> _Work to complete_
How many lines of the data include the string "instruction"? State that number alone.

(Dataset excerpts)
--- START ---
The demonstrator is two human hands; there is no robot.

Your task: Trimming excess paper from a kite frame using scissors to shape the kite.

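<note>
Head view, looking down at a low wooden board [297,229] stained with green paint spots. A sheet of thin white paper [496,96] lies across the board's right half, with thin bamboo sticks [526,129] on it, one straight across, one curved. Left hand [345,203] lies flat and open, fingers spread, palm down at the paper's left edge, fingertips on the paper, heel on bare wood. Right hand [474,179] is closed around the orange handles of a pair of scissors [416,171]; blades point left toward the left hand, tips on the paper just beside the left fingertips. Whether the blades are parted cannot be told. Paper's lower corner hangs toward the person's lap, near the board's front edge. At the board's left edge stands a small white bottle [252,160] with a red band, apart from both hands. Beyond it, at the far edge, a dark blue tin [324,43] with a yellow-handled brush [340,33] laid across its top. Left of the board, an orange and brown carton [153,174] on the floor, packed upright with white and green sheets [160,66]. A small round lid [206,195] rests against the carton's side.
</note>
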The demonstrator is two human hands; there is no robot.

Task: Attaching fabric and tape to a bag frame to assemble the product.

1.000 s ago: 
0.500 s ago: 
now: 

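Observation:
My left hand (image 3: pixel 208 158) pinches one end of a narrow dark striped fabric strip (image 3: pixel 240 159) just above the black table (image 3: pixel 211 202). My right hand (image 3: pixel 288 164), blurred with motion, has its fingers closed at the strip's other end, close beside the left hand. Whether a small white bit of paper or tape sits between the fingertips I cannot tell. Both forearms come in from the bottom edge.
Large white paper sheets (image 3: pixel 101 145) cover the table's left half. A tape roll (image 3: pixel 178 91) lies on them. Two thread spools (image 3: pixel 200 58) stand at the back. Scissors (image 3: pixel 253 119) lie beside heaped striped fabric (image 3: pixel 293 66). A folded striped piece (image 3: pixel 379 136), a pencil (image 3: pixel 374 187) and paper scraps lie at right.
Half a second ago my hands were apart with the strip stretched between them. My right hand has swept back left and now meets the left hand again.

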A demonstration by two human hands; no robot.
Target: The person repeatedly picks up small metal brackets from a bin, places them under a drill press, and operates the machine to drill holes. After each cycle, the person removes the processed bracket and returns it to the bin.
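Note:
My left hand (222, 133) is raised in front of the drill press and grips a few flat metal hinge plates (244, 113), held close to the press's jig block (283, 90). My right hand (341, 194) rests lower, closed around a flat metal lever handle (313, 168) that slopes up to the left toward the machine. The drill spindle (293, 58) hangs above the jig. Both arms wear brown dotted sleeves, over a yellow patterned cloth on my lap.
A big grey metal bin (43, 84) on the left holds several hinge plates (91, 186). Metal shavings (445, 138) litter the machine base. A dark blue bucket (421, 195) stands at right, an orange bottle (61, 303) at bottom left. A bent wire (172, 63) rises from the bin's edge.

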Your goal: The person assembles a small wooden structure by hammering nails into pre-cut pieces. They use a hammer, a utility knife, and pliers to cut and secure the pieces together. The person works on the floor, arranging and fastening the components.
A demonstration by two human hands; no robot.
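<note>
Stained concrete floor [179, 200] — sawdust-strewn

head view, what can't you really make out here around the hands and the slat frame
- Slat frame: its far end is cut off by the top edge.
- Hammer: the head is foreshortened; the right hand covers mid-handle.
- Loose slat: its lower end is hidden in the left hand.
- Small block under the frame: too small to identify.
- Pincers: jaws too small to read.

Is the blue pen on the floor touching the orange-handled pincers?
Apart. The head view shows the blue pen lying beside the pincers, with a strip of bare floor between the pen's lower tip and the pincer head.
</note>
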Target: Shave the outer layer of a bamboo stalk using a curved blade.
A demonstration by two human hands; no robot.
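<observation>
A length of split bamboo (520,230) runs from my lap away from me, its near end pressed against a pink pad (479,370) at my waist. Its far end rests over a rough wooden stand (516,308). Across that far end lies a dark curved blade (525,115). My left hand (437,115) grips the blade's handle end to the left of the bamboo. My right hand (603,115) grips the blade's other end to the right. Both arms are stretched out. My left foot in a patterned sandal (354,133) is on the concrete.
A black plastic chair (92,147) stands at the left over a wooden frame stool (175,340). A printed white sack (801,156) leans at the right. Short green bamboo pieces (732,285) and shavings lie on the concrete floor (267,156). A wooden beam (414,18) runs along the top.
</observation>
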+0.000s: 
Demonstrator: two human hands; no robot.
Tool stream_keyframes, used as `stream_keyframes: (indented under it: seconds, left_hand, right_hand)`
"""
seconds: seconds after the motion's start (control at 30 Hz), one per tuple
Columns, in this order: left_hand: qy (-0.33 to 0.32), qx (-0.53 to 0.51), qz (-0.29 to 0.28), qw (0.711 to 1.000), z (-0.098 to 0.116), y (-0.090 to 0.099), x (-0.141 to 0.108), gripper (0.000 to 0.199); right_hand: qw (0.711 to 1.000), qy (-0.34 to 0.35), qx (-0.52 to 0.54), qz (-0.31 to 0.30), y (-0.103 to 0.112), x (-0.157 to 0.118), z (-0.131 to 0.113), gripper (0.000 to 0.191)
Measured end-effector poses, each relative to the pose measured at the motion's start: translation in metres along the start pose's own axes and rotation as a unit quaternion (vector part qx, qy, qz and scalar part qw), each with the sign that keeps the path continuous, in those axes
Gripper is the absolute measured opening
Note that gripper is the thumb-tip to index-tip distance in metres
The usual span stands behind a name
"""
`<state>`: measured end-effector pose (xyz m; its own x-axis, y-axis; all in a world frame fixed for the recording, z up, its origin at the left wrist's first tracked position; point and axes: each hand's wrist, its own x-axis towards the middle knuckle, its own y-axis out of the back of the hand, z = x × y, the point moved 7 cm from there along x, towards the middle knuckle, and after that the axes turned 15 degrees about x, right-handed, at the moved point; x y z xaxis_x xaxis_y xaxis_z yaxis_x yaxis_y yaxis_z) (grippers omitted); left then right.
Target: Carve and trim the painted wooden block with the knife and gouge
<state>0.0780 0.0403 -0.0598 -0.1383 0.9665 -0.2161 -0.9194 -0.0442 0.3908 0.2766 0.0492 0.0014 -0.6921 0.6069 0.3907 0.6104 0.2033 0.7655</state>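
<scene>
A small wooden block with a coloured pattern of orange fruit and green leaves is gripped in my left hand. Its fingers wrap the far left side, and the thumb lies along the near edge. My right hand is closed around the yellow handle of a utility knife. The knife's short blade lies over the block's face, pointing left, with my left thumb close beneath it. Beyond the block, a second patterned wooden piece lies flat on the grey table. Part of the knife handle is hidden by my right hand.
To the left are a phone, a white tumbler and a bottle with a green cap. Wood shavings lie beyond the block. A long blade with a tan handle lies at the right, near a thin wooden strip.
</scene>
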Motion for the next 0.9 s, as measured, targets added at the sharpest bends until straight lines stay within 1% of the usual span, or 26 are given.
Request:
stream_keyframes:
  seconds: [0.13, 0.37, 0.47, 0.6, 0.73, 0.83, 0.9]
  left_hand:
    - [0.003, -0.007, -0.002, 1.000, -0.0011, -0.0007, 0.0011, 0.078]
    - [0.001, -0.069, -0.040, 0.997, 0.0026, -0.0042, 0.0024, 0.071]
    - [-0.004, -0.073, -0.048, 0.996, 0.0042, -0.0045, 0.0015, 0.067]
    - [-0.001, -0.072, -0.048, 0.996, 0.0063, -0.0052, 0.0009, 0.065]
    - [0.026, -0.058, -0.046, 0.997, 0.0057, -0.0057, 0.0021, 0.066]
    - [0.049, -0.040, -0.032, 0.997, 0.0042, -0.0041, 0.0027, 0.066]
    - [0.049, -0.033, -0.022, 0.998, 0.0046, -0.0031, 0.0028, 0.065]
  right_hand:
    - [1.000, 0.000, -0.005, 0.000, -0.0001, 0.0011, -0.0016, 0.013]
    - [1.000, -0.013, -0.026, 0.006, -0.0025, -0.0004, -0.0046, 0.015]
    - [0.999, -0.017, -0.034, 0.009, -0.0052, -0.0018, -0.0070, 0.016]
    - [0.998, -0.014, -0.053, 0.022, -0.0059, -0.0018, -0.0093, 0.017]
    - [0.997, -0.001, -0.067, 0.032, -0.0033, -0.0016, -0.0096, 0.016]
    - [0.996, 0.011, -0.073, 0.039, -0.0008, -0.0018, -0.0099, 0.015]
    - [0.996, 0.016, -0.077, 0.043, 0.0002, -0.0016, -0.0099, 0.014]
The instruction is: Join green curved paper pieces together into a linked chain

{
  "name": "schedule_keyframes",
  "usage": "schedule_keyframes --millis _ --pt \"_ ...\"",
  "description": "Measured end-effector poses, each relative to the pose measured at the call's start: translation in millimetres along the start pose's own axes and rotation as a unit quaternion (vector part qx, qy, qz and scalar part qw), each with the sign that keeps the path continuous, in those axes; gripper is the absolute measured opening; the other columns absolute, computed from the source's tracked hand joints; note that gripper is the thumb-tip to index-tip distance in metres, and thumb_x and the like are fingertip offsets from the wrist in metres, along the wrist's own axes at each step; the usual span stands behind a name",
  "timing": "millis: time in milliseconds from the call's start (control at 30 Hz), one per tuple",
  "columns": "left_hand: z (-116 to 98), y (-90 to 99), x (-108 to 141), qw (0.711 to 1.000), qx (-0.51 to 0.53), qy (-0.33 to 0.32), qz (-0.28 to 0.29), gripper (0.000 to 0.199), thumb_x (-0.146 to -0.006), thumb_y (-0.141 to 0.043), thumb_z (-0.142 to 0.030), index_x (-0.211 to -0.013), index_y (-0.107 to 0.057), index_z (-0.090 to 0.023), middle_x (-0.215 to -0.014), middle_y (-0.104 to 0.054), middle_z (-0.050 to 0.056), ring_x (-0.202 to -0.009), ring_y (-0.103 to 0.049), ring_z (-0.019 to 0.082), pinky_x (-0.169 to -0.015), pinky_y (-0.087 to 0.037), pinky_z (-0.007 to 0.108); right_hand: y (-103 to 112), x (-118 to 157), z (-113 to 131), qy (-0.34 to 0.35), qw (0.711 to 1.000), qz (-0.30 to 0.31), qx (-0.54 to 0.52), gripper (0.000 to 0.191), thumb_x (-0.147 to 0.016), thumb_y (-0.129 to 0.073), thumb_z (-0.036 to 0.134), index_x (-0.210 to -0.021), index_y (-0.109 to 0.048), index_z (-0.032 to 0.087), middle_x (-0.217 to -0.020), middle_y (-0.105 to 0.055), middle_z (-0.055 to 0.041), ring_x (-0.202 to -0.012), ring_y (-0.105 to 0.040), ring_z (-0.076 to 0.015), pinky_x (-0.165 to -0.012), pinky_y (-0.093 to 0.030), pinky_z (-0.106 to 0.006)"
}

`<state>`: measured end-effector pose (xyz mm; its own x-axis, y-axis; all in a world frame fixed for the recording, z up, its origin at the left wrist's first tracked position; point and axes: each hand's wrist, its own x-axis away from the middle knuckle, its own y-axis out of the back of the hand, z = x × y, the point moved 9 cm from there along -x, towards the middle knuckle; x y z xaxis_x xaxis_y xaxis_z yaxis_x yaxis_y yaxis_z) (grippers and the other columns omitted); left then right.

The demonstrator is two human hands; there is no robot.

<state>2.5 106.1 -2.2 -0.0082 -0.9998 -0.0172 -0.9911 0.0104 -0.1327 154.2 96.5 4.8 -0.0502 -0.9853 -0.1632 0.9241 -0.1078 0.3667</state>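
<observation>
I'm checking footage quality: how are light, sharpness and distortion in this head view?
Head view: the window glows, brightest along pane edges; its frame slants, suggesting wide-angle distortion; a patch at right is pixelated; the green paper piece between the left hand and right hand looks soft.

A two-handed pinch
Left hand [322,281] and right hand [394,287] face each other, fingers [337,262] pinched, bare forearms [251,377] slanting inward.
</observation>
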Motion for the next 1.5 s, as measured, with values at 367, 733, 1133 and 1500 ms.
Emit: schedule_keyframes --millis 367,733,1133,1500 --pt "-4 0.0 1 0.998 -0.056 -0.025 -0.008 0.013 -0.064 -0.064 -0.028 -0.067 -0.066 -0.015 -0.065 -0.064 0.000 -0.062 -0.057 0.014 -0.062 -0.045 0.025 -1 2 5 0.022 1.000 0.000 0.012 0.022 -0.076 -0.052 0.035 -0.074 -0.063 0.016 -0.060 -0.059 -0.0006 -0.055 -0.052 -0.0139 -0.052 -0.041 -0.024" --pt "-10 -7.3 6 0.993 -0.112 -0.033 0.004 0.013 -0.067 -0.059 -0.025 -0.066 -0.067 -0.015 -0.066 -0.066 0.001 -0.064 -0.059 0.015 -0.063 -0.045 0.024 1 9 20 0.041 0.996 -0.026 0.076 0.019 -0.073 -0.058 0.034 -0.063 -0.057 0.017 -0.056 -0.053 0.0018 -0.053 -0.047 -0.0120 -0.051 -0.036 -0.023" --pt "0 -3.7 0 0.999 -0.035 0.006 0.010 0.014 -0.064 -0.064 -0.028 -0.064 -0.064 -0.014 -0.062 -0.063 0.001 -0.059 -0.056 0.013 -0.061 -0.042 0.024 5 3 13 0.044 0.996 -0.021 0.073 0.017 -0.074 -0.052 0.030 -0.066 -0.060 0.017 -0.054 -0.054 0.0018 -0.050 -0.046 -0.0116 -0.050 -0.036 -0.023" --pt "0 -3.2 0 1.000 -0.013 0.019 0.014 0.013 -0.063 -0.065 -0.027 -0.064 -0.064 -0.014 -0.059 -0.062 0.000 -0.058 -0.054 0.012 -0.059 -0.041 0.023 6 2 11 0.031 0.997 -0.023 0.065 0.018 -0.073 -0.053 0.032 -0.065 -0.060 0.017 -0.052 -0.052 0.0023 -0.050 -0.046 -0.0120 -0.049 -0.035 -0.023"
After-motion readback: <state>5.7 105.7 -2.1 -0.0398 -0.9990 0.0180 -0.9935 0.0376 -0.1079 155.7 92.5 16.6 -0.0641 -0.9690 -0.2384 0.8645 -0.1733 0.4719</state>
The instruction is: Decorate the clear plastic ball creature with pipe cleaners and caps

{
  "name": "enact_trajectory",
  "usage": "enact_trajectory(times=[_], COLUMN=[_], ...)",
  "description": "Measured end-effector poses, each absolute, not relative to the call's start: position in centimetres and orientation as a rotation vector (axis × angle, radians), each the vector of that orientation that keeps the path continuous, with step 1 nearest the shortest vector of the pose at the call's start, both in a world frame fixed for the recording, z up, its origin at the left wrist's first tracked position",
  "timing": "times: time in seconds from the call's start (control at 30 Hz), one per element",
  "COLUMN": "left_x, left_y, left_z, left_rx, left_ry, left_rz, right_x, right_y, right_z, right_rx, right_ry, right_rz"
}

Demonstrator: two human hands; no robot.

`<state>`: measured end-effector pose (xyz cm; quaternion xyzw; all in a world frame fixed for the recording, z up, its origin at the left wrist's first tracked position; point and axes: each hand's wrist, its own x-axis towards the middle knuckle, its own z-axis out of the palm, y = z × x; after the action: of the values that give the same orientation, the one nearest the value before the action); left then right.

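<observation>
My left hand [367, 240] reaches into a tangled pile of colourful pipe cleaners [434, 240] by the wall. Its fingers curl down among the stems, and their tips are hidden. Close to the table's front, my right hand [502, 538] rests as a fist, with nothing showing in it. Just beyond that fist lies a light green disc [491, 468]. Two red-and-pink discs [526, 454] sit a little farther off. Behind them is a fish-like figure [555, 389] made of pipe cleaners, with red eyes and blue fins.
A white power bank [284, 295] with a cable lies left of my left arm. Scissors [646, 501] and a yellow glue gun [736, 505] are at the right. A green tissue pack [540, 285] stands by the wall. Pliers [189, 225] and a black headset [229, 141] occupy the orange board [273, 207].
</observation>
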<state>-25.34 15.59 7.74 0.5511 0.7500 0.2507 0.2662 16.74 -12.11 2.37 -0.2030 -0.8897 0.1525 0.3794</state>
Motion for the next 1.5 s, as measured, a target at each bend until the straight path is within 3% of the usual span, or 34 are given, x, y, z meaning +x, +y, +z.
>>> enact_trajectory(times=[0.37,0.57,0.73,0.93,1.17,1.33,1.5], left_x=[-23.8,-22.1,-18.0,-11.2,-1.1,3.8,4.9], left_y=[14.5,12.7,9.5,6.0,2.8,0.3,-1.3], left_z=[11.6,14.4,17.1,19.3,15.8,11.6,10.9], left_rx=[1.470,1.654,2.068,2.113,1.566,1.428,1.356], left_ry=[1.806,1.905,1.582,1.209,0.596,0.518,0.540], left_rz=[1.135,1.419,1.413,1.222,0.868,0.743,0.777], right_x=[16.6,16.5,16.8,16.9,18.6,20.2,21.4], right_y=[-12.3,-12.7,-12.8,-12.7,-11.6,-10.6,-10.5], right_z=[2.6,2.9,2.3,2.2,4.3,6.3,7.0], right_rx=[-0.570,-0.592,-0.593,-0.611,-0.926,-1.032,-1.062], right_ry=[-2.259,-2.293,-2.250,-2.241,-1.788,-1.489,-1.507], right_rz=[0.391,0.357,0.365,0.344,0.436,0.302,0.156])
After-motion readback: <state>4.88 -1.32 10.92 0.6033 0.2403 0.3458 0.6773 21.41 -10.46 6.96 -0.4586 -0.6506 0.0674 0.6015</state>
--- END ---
> _Completed task_
2